When To Use Oil-Packed Tuna Over Water-Packed (And Why It Matters)

If you grew up in the '70s and '80s, you know that canned tuna used to be the butt of jokes. It has a reputation for being a cheap source of protein that tastes and smells, well, like cat food. Tuna sandwiches were included in many school lunches — and not many people liked them. But that was then.

Now, canned tuna has become a gourmet food item, and with good reason. Gourmet canned tuna is silky and rich, with a meaty flavor and very little aroma, per Saveur. You can buy canned tuna packed in water and oil, imported from Italy and France and Spain. It's delicious in salads, sandwiches, and in recipes such as tonnato (not tomato) sauce, a silky mixture that's fabulous atop tomatoes or poached chicken.

But there are differences between water-packed and oil-packed tuna, as well as rules about when to use each canned tuna variety.

Which variety you use depends on your intended uses

When you open a can (or jar) of high-quality tuna, the first thing you'll notice is the aroma (per Saveur). It will not smell fishy, but briny, with a rich, meaty tinge. The tuna also looks different from the finely flaked tuna you're used to. This tuna comes packed in big chunks, with little liquid.

According to The Washington Post, this type of tuna is processed differently. Companies such as Conservas Ortiz clean and trim the fish by hand, before the chunks are packed into cans and topped with olive oil. 

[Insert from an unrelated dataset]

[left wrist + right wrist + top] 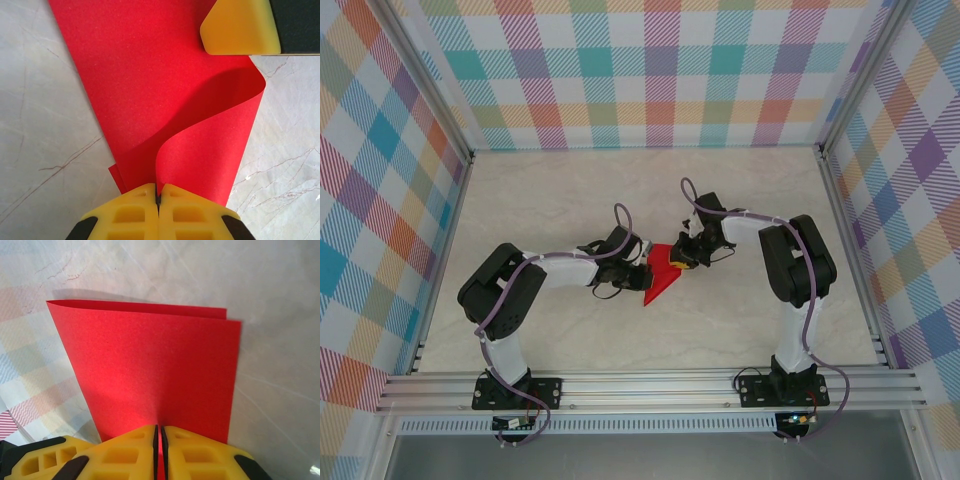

Tuna packed in water is processed the same way. Epicurious editor Anna Hezel told the Post that she uses the two types differently. If she's making a salad or sandwich and adding fat, such as mayonnaise, she'll use water-packed tuna. But if the tuna is going to be eaten straight or in a salad with an olive oil dressing, she chooses oil-packed tuna. In short, the way you plan to use the tuna should dictate the type of canned or jarred tuna you buy.

Nutritional differences between the two

Both water-packed and oil-packed tuna are high in protein, according to Healthline. But tuna packed in water has twice as much cholesterol as tuna packed in oil. Oil-packed tuna also contains more sodium. It packs about 472 milligrams per four-ounce (1/2 cup) serving, while water-packed tuna has about 280 milligrams. 

According to Livestrong, there are other differences in the nutrition between the types of canned tuna, too. Water-packed tuna has roughly three times as many DHA omega-3 fats as oil-packed tuna that's been drained; those oil-soluble nutrients go right out of the can along with the oil when you drain it. (They stay in the tuna in the water-packed version.)

Livestrong adds that oil-packed tuna contains more vitamin D and selenium. Oil-packed tuna also has more calories, with 145 calories for every 1/2 cup, compared to 66 calories for the same amount of water-packed tuna.